__What you need to do__
Below are records; count how many of their lines contain the string "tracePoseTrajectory", and give only that number.

Exercise data: Begin

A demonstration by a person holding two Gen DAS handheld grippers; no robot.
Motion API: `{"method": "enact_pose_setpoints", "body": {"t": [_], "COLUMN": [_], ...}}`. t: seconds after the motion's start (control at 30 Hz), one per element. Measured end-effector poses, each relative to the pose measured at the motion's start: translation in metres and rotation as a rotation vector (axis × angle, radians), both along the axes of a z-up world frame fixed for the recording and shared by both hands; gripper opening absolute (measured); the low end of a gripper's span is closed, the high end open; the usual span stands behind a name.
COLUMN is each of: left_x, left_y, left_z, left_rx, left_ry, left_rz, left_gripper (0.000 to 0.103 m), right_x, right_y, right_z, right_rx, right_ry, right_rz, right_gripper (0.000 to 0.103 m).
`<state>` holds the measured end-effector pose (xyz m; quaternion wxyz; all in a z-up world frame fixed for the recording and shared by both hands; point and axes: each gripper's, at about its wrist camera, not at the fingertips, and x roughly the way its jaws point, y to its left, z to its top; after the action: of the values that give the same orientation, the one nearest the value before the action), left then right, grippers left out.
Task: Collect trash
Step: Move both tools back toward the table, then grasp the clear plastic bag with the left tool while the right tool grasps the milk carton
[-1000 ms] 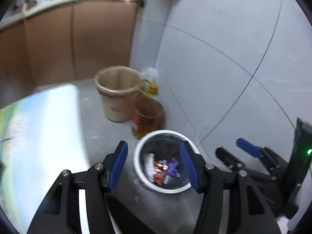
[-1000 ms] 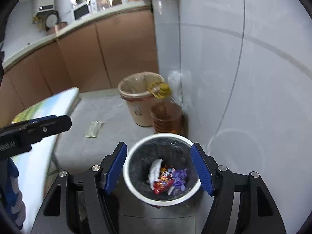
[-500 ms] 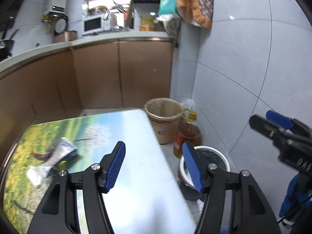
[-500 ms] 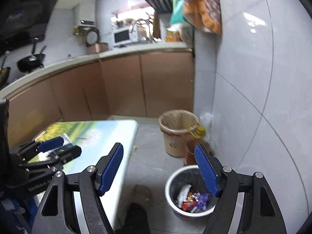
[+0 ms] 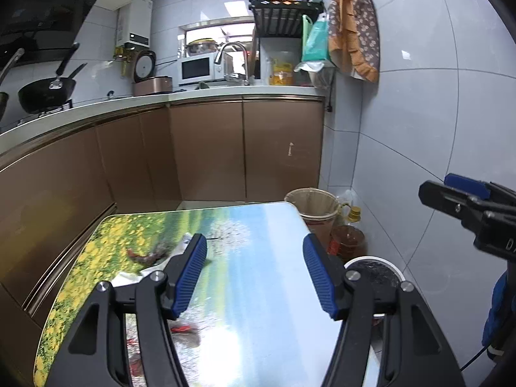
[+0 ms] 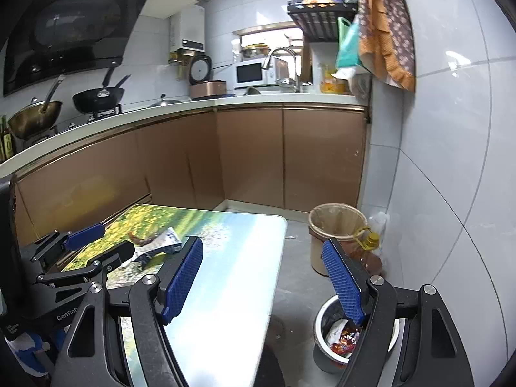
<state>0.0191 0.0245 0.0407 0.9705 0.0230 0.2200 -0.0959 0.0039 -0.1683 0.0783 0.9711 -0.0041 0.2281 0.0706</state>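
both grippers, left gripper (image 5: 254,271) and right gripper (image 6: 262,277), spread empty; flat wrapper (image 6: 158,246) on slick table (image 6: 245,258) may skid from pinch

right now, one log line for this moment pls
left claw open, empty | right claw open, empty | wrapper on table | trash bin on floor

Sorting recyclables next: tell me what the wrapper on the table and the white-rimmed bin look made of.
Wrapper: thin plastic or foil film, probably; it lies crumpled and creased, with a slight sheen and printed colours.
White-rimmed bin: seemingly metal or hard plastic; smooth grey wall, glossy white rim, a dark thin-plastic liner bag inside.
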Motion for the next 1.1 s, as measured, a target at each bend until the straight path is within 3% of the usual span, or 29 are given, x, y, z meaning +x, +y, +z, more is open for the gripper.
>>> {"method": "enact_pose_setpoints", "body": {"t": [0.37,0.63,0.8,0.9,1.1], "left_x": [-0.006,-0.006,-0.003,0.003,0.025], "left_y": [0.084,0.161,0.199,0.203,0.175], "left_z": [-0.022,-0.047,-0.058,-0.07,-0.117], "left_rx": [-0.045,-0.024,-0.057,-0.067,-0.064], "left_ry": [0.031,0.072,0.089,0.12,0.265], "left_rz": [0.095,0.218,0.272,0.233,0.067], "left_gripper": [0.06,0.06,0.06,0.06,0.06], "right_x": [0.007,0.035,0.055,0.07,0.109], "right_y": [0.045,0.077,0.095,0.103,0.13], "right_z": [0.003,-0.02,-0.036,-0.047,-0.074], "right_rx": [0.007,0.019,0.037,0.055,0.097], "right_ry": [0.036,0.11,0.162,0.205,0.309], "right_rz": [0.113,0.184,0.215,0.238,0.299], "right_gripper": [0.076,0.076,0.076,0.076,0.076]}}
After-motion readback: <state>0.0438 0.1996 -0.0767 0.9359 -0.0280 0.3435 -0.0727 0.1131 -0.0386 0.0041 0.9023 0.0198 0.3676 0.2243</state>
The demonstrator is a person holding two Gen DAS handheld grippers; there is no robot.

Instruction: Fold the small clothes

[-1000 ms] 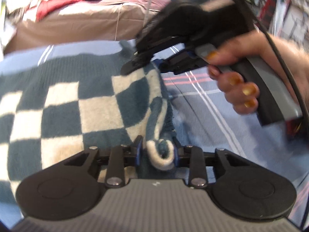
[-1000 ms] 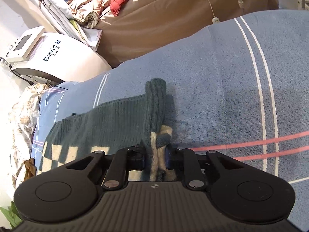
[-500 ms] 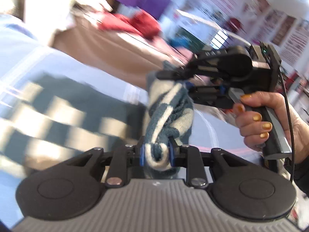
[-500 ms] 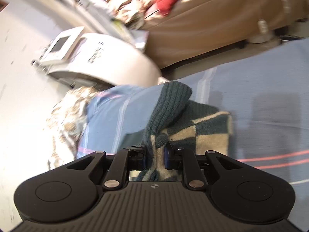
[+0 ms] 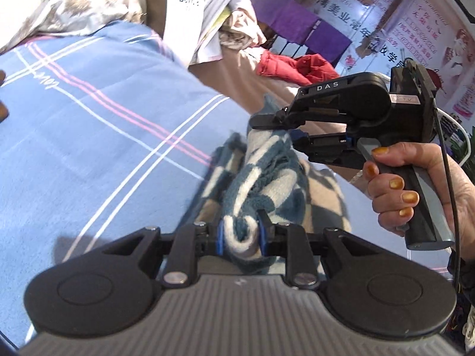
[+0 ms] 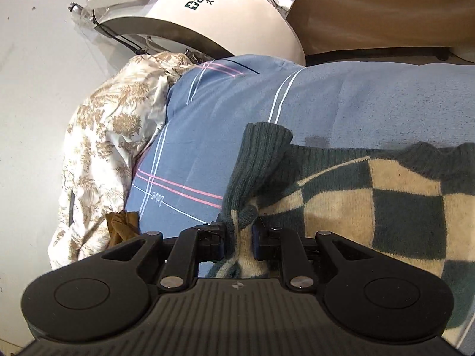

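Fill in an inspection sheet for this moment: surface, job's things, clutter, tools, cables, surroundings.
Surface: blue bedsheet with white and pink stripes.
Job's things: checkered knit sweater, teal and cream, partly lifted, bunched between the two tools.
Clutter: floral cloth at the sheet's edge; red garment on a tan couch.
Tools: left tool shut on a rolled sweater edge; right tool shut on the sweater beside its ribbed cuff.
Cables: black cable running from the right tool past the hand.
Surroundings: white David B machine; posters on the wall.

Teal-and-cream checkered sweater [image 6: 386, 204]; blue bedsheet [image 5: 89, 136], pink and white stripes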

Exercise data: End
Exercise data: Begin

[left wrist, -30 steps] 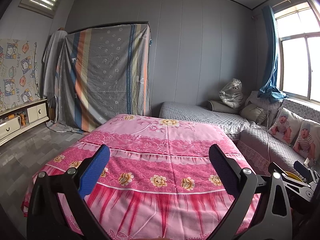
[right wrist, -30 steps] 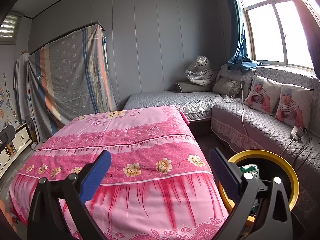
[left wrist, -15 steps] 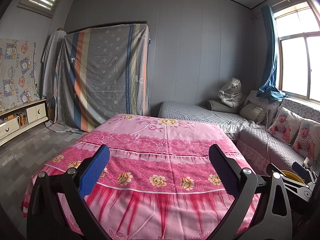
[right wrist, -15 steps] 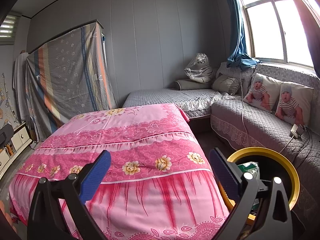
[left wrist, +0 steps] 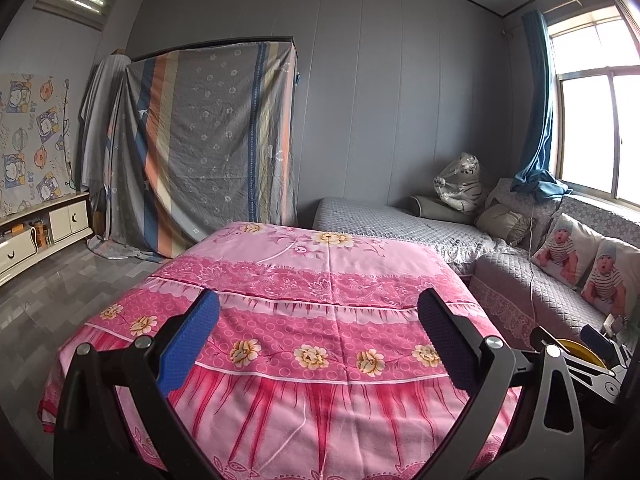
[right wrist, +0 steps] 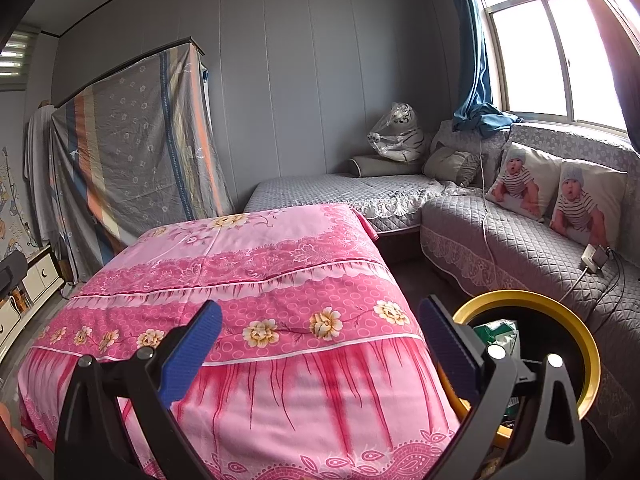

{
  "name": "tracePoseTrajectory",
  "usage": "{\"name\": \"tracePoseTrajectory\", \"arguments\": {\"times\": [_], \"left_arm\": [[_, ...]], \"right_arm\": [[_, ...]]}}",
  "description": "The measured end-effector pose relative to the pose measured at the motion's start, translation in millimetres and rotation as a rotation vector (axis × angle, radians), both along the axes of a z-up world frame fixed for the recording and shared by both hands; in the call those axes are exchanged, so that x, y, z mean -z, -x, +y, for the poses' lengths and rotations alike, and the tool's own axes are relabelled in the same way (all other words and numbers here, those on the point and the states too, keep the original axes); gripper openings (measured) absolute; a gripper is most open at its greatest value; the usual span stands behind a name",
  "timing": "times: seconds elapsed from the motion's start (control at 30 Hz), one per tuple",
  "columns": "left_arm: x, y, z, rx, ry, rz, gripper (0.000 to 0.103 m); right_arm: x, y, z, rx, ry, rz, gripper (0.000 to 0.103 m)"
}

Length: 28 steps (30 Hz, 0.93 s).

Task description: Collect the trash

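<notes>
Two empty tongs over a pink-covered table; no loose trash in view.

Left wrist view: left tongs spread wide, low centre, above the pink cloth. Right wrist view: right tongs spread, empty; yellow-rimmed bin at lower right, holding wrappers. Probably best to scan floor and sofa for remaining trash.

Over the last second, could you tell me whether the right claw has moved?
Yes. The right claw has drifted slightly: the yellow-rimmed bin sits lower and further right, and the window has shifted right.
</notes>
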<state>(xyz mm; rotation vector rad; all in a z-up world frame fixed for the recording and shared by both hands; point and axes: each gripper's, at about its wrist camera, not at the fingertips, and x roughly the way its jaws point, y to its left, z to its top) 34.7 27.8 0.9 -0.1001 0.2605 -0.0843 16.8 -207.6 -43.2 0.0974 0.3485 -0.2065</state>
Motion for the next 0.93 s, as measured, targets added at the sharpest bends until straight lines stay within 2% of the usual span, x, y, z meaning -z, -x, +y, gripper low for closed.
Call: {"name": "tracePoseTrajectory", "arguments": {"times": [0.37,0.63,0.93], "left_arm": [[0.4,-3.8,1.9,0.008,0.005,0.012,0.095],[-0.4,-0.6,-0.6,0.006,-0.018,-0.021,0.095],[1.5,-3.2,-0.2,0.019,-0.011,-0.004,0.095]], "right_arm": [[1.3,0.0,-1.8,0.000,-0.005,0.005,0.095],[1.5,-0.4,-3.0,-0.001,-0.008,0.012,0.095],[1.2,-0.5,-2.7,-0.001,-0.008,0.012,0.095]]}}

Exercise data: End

__Response below__
3